## TASK INSTRUCTIONS
Return, word for word, only the lines of the data below that lie between the line with "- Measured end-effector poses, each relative" and the line with "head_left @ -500", those two lines included.

(Items from a data source)
>>>

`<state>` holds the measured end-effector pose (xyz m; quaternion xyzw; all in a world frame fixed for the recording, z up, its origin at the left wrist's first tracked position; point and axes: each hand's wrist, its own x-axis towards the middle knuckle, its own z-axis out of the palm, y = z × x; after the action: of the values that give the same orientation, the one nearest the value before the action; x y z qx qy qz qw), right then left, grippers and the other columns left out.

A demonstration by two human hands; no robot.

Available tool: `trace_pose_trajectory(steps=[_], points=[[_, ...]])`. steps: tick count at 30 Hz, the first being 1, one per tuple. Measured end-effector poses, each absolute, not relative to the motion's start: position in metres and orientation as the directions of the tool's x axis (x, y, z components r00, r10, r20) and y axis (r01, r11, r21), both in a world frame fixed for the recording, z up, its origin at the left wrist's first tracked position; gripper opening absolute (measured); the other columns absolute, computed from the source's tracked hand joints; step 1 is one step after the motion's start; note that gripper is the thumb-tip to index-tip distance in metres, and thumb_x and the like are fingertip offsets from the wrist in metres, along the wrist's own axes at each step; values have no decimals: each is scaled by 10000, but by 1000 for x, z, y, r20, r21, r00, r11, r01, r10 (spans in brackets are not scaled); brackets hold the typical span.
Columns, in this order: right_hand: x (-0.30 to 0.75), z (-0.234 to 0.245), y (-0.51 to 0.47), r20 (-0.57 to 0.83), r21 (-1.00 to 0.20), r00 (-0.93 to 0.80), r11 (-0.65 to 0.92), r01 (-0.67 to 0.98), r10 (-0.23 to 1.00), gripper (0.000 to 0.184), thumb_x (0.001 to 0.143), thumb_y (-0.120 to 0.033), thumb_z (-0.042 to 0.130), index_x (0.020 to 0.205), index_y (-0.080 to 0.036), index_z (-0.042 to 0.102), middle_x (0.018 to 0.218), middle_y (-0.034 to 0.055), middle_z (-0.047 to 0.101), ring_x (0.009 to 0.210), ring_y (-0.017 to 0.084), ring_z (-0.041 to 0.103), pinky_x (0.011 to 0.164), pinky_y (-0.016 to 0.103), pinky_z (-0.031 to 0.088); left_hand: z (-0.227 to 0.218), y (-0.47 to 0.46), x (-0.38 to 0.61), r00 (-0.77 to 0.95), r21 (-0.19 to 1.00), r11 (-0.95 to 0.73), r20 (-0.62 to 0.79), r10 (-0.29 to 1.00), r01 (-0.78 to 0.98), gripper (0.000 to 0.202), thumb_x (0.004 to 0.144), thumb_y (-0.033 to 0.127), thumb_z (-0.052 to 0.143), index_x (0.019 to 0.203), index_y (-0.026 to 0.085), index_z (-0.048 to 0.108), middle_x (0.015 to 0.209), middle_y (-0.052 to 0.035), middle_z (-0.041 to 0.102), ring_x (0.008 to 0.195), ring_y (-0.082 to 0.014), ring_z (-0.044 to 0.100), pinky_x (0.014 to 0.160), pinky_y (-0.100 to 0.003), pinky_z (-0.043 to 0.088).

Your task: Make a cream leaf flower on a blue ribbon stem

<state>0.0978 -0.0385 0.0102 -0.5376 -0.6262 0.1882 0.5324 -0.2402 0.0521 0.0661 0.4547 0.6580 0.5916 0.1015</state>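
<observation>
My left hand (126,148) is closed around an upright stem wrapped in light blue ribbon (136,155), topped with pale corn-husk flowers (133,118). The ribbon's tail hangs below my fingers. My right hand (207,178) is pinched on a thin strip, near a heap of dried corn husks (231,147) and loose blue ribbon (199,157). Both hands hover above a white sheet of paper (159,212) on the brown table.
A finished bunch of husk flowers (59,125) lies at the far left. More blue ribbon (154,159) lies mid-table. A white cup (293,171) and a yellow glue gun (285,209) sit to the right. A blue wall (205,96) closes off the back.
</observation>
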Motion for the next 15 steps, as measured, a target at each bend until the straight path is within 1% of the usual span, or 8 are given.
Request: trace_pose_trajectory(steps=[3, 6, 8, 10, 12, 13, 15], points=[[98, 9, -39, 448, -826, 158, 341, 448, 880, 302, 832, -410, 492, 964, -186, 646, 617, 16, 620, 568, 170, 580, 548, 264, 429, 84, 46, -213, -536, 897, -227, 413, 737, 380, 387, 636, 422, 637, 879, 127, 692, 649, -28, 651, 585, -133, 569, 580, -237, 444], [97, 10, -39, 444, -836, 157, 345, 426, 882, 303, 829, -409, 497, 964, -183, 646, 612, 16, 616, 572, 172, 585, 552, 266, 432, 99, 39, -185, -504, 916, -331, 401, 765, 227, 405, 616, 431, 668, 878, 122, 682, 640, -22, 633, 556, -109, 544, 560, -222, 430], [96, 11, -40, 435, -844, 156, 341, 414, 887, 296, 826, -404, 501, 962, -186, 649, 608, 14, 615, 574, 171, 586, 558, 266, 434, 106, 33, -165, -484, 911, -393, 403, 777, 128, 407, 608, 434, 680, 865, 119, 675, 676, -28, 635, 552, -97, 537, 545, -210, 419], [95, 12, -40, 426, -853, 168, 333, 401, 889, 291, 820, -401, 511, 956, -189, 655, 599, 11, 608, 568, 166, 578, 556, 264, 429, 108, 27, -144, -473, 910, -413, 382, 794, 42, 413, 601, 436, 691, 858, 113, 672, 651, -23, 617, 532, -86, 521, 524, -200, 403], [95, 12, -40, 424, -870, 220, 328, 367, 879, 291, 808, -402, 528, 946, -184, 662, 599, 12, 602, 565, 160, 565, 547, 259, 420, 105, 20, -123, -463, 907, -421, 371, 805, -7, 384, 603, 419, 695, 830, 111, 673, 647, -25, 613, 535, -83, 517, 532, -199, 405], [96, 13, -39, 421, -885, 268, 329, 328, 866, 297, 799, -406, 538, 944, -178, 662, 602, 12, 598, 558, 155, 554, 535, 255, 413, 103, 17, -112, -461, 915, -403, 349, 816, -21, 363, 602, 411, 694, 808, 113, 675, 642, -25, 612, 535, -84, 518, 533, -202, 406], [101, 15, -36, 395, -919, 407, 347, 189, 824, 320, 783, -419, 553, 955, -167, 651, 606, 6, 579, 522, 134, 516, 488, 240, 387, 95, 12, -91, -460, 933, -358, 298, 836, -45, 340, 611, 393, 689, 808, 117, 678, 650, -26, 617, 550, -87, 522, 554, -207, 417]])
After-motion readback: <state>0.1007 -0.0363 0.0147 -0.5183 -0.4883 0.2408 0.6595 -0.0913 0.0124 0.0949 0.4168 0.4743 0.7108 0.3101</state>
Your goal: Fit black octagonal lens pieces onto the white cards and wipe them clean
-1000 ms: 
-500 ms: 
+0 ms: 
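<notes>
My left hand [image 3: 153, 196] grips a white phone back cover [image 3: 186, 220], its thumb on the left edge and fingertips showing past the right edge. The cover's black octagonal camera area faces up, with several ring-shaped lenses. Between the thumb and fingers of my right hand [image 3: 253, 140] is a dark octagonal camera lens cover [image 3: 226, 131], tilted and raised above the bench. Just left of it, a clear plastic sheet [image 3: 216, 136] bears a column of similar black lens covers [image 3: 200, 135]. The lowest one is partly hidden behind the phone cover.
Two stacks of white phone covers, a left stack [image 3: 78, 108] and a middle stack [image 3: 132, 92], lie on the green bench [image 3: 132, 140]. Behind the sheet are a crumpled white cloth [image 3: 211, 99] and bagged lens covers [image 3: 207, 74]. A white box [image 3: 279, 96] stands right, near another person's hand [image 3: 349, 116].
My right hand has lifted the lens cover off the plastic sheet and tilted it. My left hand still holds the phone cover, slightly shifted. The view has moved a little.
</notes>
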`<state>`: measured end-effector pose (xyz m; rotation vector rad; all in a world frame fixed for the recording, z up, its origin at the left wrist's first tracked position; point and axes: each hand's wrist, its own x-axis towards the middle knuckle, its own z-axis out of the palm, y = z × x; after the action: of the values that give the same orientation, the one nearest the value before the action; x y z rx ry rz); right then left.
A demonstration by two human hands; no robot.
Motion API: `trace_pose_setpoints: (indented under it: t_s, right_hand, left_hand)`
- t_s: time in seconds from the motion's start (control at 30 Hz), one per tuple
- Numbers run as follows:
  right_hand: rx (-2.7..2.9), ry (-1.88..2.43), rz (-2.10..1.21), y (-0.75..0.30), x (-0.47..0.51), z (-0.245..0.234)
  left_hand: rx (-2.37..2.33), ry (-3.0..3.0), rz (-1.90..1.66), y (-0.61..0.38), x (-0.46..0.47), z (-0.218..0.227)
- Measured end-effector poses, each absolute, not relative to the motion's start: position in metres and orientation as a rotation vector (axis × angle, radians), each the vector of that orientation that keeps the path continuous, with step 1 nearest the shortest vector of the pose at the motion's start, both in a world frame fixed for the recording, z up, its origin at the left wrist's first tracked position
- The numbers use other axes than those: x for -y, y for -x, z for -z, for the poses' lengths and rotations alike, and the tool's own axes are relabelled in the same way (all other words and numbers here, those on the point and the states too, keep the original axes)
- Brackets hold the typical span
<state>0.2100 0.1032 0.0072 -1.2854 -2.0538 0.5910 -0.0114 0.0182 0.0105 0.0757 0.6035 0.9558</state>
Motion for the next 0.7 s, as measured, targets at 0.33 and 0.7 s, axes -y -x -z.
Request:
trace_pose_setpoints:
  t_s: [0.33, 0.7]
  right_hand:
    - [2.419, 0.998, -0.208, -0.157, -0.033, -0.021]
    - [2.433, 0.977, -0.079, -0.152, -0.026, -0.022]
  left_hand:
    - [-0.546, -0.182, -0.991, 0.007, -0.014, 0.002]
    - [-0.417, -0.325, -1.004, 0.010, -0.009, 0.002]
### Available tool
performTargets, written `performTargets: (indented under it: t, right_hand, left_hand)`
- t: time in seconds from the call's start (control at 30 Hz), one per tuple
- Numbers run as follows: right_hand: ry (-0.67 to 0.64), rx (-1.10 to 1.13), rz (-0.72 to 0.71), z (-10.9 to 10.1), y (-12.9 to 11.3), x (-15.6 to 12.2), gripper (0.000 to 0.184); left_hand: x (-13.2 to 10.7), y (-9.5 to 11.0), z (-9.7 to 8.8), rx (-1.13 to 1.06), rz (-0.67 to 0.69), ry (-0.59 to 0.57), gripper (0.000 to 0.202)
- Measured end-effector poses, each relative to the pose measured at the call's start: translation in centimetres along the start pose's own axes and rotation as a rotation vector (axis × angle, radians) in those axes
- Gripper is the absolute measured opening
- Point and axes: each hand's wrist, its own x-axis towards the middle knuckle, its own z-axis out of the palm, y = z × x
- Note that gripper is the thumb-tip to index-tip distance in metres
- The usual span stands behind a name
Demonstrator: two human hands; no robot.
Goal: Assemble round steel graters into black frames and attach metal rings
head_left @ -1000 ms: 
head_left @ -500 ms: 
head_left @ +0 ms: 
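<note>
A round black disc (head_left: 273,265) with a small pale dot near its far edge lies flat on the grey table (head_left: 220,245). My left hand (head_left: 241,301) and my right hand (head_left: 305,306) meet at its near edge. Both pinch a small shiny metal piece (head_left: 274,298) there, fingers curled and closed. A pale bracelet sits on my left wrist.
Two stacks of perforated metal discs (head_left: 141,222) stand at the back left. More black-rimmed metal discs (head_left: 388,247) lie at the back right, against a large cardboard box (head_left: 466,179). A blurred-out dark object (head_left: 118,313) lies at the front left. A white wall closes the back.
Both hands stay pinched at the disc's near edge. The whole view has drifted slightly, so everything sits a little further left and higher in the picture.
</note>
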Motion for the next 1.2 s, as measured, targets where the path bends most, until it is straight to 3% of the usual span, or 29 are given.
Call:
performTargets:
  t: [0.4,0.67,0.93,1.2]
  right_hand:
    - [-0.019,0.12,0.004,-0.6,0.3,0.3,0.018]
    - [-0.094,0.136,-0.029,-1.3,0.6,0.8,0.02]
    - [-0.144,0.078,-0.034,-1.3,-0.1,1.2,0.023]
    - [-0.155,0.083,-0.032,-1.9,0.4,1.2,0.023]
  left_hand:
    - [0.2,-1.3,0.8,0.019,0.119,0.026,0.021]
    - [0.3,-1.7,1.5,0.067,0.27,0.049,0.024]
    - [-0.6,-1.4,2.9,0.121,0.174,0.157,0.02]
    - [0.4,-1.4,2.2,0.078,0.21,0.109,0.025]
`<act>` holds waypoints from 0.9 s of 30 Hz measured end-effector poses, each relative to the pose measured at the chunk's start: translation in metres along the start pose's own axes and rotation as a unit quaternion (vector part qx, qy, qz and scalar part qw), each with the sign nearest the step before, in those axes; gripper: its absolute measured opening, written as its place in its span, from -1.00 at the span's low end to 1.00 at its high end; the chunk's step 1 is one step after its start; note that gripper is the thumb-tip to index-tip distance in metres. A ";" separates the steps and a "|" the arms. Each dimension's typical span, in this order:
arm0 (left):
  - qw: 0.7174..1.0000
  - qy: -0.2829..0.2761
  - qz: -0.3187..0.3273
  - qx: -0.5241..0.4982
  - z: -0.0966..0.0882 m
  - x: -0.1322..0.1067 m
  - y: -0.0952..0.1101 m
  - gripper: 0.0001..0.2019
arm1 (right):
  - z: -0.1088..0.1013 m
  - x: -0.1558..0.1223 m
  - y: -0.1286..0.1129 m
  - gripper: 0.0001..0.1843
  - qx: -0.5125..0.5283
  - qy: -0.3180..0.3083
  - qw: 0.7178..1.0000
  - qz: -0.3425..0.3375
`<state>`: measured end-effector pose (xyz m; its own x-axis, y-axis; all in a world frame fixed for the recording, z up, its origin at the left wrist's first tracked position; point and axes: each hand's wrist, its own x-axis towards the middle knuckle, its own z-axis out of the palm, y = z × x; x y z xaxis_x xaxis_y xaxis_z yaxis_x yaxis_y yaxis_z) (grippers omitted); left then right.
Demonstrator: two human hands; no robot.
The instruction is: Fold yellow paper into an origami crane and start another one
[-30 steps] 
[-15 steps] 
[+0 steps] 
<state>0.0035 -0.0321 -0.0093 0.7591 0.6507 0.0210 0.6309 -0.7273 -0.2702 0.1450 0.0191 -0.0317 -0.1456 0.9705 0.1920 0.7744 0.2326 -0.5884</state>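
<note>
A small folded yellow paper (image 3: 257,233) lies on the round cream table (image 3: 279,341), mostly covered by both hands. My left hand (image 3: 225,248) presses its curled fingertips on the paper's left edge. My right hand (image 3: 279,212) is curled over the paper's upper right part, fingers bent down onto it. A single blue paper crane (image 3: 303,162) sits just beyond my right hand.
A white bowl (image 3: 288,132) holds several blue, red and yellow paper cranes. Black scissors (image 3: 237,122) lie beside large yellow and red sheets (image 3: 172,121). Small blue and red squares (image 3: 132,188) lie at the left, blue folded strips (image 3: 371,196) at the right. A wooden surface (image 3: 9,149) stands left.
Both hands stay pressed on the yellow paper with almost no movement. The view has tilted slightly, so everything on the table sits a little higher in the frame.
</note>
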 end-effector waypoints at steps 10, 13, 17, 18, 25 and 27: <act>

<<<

## SOLUTION FOR THIS EXERCISE
- Measured end-effector poses, each relative to the pose measured at the call's start: translation in centimetres along the start pose's own axes and rotation as a rotation vector (axis × angle, radians) in those axes
- Gripper is the absolute measured opening
- Point and axes: each hand's wrist, its own x-axis towards the middle knuckle, its own z-axis out of the palm, y = z × x
- Note that gripper is the thumb-tip to index-tip distance in metres
- The usual span stands behind a name
Demonstrator: two human hands; no robot.
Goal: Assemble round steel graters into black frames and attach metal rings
head_left @ -1000 ms: 
head_left @ -500 ms: 

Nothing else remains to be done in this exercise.